Still Culloden, and the merciless oppression which followed, more than annulled all that
the Highlanders had gained in this and other respects by their previous success; so that
those who had the enforcing of the disarming Act would have comparatively little work to
do, and were not likely to meet with much opposition in performing it. Severe penalties
were threatened upon any who dared to keep possession of weapons after the Act came in
force; for the first offence the delinquent was liable to a heavy fine, to be sent to
serve as a soldier in America, or if unfit for service, to be imprisoned for six months.
Seven years transportation followed the second offence.
There can, we think, be no doubt as to the wisdom and prudence of this Act if judiciously
and thoroughly carried out, although the penalties certainly do seem too sever.

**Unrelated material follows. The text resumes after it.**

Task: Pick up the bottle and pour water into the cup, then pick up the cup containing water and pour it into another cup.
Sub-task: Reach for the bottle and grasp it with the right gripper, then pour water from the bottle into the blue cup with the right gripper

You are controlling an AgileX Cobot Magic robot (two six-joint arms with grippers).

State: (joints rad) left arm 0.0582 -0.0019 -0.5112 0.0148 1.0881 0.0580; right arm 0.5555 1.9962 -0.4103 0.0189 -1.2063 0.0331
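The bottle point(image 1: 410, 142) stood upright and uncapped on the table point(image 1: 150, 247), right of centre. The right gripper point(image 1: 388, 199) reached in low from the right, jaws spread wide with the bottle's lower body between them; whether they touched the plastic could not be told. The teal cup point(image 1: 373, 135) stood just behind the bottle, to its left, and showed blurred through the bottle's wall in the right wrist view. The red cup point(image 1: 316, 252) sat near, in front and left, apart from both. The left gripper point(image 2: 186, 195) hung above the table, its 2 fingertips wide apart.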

It seems
to have accomplished its purpose: "the last law", says Dr Johnson, "by
which the Highlanders are deprived of their arms, has operated with efficacy beyond
expectations... the arms were collected with such rigour, that every house was despoiled
of its defence". Not only was this disarming of the Highlanders effectual in
preventing future rebellion, but also judged considerably to soften and render less
dangerous their daily intercourse with each other. Formerly it was quite a common
occurrence for the least difference of opinion between two Highlanders - whose bristling
pride is always on the rise - to be followed by high words and an ultimate appeal to
weapons, in which the original combatants were often joined by their respective friends,
the result being a small battle ending in one or more deaths and many wounds. The
Disarming Act tended to make such occurrences extremely rare.
There is certainly great room for doubting the wisdom which prompted the enactment that
followed the above, enforcing the discontinuance of the peculiar dress of the Highlanders.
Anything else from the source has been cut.